**TASK DESCRIPTION**
Repeat the stretch of entries below from the line with "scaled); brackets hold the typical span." through the line with "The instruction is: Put". Include both ends and add nothing.

Records drawn from a dataset:
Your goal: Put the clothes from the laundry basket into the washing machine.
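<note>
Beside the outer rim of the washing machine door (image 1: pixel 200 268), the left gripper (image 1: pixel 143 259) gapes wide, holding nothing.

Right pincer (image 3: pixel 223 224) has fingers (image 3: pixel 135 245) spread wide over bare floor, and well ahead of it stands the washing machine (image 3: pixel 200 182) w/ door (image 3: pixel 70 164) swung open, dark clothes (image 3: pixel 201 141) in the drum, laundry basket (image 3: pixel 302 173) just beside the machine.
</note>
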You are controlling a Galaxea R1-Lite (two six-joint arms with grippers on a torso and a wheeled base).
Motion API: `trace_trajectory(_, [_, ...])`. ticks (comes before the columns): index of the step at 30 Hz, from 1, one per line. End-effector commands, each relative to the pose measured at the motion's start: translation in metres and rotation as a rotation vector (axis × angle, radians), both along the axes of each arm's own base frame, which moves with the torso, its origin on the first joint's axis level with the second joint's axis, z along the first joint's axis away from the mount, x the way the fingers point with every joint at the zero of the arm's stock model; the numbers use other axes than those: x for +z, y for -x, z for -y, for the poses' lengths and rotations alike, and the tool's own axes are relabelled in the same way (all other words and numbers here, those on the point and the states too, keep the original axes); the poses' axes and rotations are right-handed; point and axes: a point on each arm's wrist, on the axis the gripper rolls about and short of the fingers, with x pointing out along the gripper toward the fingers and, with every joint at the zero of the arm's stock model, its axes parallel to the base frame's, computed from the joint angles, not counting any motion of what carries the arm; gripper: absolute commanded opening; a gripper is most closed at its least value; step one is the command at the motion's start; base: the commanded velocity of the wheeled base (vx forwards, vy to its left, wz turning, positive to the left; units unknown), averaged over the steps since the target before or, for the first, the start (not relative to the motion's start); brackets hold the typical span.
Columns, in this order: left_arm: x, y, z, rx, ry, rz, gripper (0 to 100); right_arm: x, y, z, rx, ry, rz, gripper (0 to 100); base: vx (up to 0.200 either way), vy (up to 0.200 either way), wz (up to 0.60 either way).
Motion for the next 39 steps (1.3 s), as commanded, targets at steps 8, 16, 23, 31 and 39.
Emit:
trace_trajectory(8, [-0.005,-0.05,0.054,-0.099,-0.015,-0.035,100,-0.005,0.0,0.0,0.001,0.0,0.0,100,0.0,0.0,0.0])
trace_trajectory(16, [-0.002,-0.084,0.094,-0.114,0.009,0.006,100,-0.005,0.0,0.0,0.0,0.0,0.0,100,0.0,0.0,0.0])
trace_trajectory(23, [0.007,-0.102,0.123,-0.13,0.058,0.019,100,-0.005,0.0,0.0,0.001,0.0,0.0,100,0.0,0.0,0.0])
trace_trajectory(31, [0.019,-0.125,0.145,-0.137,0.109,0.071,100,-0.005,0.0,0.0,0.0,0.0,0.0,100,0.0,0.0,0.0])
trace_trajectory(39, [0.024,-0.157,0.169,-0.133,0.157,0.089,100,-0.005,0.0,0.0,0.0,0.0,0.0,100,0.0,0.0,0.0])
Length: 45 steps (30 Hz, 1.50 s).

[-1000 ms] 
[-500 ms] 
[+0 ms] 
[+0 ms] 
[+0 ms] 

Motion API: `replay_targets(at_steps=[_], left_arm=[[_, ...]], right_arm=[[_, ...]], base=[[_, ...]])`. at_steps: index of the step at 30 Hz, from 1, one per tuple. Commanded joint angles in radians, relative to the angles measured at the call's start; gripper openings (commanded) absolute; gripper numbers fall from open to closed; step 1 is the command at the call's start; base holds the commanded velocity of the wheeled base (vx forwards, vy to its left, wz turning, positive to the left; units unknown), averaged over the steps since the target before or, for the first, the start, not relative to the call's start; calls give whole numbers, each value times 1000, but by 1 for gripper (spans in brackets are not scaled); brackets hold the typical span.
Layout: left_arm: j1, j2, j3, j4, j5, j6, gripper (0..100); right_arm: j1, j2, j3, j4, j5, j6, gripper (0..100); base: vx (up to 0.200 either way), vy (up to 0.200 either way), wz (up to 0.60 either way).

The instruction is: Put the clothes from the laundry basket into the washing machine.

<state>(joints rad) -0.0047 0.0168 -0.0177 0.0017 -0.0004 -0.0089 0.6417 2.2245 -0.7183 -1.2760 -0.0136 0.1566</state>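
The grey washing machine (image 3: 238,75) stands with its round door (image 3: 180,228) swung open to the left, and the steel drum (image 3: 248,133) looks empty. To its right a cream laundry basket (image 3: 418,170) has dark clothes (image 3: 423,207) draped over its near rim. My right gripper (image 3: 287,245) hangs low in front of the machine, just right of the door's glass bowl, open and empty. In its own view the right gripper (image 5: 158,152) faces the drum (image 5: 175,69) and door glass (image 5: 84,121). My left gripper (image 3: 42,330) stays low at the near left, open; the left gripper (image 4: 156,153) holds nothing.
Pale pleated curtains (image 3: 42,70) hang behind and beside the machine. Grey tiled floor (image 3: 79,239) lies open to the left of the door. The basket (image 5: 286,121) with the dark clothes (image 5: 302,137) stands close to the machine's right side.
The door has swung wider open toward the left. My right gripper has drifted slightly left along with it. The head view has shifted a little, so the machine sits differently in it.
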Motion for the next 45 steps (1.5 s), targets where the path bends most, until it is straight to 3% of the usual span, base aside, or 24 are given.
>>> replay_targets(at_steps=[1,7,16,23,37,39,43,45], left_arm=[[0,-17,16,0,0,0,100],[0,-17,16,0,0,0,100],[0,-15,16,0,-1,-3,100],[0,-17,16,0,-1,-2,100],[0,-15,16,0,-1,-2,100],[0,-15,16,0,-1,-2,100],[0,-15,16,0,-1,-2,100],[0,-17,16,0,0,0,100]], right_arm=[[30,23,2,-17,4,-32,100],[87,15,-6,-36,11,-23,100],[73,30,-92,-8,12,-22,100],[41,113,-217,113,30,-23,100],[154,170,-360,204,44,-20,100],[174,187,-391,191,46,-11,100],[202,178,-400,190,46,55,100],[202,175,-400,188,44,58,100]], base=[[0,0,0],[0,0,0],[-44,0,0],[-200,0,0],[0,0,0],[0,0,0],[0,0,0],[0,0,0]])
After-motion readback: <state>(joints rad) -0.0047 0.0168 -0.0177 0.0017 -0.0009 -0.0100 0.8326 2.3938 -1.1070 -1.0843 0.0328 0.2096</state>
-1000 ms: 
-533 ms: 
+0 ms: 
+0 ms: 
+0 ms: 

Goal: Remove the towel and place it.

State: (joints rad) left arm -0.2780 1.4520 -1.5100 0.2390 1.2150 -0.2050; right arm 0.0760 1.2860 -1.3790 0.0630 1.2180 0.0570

**RESPONSE BELOW**
Motion API: `replay_targets(at_steps=[_], left_arm=[[_, ...]], right_arm=[[_, ...]], base=[[_, ...]])`. at_steps: index of the step at 30 Hz, from 1, one per tuple. Commanded joint angles in radians, relative to the angles measured at the call's start; gripper openings (commanded) absolute; gripper numbers fall from open to closed; step 1 is the command at the call's start; base holds the commanded velocity of the wheeled base (vx forwards, vy to its left, wz turning, positive to the left; units unknown), averaged over the steps since the target before or, for the first, the start, not relative to the call's start; calls give whole numbers, each value times 1000, but by 1 for gripper (spans in brackets are not scaled); brackets hold the typical span.
Layout: left_arm: j1, j2, j3, j4, j5, j6, gripper (0..100); right_arm: j1, j2, j3, j4, j5, j6, gripper (0..100); base: vx (up to 0.200 either way), vy (up to 0.200 either way), wz (up to 0.60 either way).

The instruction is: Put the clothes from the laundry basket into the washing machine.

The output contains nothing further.